Metadata-Version: 2.1
Name: approx-umap
Version: 0.2.0
Summary: Modification of the UMAP algorithm to allow for fast approximate projections of new data points.
Home-page: https://github.com/PierreGtch/approx-umap
License: BSD-3-Clause
Author: Pierre Guetschel
Author-email: pierre.guetschel@donders.ru.nl
Requires-Python: >=3.10,<3.13
Classifier: License :: OSI Approved :: BSD License
Classifier: Programming Language :: Python :: 3
Classifier: Programming Language :: Python :: 3.10
Classifier: Programming Language :: Python :: 3.11
Requires-Dist: docstring-inheritance (>=2.2.0,<3.0.0)
Requires-Dist: umap-learn (>=0.5.5,<0.6.0)
Project-URL: Repository, https://github.com/PierreGtch/approx-umap
Description-Content-Type: text/markdown

# Approximate UMAP

Modification of the UMAP algorithm to allow for fast approximate projections of
new data points.

## Description

This package provides a class `ApproxUMAP` that allows for fast approximate projections of new data points in the target
space.

The `fit` and `fit_transform` methods of `ApproxUMAP` are nearly identical to those of `umap.UMAP`;
they simply fit an additional `sklearn.neighbors.NearestNeighbors` estimator.

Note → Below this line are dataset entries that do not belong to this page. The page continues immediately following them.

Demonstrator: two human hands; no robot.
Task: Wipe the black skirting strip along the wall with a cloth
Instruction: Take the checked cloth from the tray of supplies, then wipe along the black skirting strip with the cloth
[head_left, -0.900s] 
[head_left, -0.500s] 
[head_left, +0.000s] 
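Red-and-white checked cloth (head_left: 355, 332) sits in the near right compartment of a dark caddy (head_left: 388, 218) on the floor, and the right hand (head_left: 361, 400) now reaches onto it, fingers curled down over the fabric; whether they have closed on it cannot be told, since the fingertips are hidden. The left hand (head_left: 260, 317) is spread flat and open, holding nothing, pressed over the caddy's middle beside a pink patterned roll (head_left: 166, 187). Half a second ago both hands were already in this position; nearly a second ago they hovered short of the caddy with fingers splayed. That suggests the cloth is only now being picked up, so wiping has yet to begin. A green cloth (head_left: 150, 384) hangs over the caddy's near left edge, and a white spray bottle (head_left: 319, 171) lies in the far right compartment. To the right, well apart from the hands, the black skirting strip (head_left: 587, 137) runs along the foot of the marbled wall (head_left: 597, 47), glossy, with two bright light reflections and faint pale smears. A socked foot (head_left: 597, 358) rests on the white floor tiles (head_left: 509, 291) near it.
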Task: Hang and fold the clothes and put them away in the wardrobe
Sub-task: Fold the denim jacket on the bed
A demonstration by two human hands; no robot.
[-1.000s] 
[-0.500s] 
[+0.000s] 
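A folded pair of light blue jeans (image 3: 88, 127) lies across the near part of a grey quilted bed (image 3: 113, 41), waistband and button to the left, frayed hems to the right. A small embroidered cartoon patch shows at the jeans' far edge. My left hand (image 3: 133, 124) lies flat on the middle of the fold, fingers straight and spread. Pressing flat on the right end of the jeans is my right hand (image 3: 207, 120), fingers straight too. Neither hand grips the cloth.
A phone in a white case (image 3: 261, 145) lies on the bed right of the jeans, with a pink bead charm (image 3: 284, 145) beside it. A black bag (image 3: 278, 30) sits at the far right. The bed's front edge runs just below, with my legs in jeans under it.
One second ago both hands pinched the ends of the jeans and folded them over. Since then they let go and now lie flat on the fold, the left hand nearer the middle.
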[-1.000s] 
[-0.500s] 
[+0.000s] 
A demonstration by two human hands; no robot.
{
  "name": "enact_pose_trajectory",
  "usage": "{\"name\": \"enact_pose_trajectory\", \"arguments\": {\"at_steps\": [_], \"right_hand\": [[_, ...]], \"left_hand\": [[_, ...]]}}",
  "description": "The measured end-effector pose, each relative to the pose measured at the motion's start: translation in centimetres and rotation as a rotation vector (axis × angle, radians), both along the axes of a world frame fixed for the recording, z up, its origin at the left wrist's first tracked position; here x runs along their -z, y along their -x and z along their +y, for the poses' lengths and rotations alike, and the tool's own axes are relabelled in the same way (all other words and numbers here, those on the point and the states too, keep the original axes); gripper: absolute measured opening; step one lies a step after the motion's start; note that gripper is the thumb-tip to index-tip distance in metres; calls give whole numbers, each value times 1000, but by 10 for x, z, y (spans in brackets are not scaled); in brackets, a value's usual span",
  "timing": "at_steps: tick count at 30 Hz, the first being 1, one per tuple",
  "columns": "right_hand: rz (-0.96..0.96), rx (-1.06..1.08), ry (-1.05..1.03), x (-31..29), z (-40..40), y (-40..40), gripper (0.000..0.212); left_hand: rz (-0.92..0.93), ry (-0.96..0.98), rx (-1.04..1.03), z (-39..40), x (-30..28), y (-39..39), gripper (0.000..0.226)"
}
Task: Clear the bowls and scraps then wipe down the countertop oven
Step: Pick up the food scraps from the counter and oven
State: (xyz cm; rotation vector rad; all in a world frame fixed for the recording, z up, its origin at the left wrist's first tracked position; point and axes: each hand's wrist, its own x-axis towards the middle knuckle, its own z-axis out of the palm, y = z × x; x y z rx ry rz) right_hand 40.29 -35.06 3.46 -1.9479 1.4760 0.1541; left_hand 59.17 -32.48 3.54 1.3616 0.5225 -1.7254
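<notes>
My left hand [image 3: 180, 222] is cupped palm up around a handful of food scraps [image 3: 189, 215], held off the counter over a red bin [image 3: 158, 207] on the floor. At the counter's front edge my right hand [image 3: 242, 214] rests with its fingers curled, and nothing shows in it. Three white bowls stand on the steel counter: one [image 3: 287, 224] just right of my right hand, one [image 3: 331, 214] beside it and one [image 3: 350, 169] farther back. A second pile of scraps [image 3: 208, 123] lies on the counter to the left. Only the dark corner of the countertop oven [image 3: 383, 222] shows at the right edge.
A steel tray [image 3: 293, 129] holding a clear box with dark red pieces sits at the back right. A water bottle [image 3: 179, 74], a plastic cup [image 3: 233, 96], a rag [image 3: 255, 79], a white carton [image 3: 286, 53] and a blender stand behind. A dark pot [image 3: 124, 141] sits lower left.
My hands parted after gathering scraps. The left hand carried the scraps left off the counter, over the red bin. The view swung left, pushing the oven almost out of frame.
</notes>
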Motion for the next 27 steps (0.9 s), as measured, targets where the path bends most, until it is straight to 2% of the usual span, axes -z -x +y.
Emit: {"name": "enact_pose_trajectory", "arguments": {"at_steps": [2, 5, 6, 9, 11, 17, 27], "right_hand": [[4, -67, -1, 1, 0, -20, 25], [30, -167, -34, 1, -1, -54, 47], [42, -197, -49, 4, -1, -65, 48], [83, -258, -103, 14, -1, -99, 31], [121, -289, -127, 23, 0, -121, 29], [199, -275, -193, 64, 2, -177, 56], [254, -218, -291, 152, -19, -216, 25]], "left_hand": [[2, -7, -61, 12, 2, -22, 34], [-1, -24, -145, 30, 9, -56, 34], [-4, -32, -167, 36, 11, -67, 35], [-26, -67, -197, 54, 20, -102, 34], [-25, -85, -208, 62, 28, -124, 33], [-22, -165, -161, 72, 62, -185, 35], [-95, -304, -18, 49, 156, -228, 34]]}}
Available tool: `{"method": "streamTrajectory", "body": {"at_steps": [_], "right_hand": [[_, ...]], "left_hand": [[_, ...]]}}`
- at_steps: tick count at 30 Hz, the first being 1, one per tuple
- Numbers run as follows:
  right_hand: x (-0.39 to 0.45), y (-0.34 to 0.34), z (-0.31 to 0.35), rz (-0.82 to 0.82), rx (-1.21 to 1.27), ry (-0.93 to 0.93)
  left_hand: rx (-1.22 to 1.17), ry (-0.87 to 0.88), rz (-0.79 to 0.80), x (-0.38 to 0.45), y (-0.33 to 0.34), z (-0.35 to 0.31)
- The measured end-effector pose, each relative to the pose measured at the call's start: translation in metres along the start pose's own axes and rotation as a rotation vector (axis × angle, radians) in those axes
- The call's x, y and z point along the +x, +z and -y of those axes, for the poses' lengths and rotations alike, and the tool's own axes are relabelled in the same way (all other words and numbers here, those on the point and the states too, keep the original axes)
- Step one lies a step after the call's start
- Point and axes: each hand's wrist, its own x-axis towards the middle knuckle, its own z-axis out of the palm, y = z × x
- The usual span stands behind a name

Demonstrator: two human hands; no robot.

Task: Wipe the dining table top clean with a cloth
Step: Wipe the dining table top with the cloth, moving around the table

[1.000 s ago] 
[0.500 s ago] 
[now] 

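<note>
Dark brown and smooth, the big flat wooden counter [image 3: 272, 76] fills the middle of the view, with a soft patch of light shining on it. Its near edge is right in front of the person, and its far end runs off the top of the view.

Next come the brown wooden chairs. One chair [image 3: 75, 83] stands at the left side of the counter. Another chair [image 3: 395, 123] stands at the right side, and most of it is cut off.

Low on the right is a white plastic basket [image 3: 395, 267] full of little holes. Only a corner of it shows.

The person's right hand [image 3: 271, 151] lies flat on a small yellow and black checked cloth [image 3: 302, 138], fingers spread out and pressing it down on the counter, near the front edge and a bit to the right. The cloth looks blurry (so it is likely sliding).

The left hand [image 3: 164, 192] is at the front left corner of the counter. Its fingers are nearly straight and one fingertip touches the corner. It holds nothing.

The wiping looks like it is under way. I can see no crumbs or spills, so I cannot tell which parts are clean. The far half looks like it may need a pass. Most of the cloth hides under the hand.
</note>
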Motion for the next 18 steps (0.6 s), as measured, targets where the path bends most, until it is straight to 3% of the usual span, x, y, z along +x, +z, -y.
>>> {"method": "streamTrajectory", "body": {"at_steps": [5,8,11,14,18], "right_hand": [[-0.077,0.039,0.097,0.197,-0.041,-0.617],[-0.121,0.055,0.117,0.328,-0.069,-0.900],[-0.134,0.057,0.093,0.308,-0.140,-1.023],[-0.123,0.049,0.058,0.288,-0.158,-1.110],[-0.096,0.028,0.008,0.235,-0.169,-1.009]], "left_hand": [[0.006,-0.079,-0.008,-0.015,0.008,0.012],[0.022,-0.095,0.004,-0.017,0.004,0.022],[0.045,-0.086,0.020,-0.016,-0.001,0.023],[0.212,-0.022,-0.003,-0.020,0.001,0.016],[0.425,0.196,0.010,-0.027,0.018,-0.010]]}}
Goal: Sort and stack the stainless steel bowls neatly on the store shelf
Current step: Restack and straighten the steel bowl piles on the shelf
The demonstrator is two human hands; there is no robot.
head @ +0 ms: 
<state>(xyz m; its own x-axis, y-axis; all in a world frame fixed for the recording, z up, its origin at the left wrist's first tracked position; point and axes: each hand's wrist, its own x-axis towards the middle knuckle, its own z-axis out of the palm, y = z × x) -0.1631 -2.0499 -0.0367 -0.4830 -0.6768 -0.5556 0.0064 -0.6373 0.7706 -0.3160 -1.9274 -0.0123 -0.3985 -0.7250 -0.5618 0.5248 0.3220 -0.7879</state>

Only the `transform` method significantly differs; it approximates the projection of new data points
in the embedding space to improve the projection speed.
The projections are approximated by finding the nearest neighbors in the
source space and computing their weighted average in the embedding space.
The weights are the inverse of the distances in the source space.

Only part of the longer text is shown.